What to produce:
Retype each line of the data below exactly, beginning with the first and ending with the one that contains "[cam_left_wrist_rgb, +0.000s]". Pictures do not belong in the copy.

Information supplied:

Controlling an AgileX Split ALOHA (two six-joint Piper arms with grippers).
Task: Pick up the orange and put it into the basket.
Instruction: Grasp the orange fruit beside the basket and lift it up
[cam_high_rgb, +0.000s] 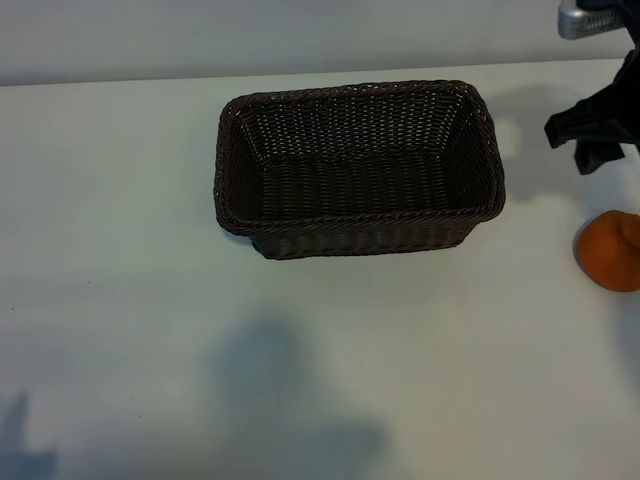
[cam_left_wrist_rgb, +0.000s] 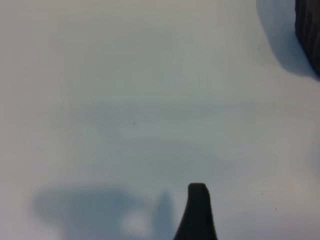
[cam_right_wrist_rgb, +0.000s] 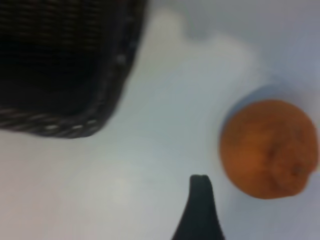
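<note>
The small round bright orange fruit (cam_high_rgb: 610, 251) was cut by the exterior view's right edge. The right black pincer (cam_high_rgb: 590, 135) was cut there too. The dark brown woven wicker basket (cam_right_wrist_rgb: 65, 75) looked blurred and cropped in the right wrist view.

The basket (cam_high_rgb: 358, 168) stood on the desk (cam_high_rgb: 120, 250), toward its far edge and near the middle. The orange (cam_high_rgb: 609, 251) lay on the desk well to the right of the basket, at the view's right border. The right gripper (cam_high_rgb: 590, 130) hung above the desk, just behind the orange.
</note>
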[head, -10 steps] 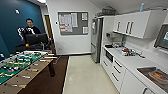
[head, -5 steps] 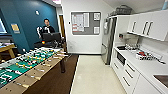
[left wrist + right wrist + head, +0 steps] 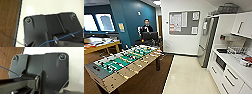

Exercise result:
Controlling an AgileX Split ALOHA (two six-joint Piper arms with grippers).
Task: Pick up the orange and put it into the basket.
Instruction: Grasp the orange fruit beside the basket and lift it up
[cam_high_rgb, +0.000s] 
[cam_left_wrist_rgb, +0.000s] 

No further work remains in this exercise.